Imperial Iranian Air Force F-4 incident — Tehran, 19 September 1976
- Date observed
- 19 September 1976
- Location
- Tehran, Iran
- Coordinates
- 35.6892°, 51.3890°
- Witnesses (est.)
- 6
- Verdict
- Inconclusive
On the night of 19 September 1976, two Imperial Iranian Air Force F-4 Phantoms scrambled to investigate an unidentified luminous object over Tehran experienced repeated avionics and weapons-system failures. The U.S. Defense Intelligence Agency's contemporaneous report remains a central document in the international UAP record.
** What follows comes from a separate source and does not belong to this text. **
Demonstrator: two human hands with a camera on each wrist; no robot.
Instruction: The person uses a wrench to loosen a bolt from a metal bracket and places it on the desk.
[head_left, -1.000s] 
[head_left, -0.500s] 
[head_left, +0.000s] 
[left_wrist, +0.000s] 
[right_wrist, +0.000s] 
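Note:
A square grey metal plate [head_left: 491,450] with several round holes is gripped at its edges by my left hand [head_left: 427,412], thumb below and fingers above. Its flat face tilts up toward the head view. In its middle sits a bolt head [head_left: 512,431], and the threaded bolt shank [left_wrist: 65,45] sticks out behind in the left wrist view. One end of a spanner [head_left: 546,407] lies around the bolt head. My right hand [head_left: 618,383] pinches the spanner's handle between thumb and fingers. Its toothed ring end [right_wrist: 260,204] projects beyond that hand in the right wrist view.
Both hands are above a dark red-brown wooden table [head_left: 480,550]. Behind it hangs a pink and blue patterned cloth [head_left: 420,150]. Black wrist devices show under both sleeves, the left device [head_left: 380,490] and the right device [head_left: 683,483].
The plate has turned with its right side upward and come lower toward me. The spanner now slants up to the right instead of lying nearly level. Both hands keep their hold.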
In the early hours of 19 September 1976, the Tehran control tower received civilian calls reporting a bright, unidentified object hovering over the city. After the tower confirmed the object visually, the Imperial Iranian Air Force scrambled an F-4 Phantom from Shahrokhi Air Base. The pilot reported the object’s brilliance from approximately 70 nautical miles distant; as he closed, he reported a complete loss of instrumentation and communications, recovering both upon turning away.
A second F-4, piloted by Lt. Parviz Jafari, was scrambled shortly afterward. Jafari’s encounter, as documented in the U.S. Defense Intelligence Agency report transmitted from the U.S. embassy in Tehran, included a radar lock on the object, an attempted weapons release that allegedly failed when the panel and communications went out, and the observation of a smaller object detaching from the primary contact and approaching the aircraft.
What is on the record
- The DIA report, declassified and widely reproduced. Composed shortly after the event from Iranian military reporting and U.S. embassy debrief.
- The follow-on DIA evaluation (“Defense Information Report Evaluation”), which assessed the report’s reliability as high.
- Sworn first-person testimony from Lt. (later Gen.) Parviz Jafari at the 2007 National Press Club UFO conference.
- Damaged ground evidence: the report references a small dry lake bed where Jafari observed a luminous object descend; the U.S. embassy team that visited the site found nothing.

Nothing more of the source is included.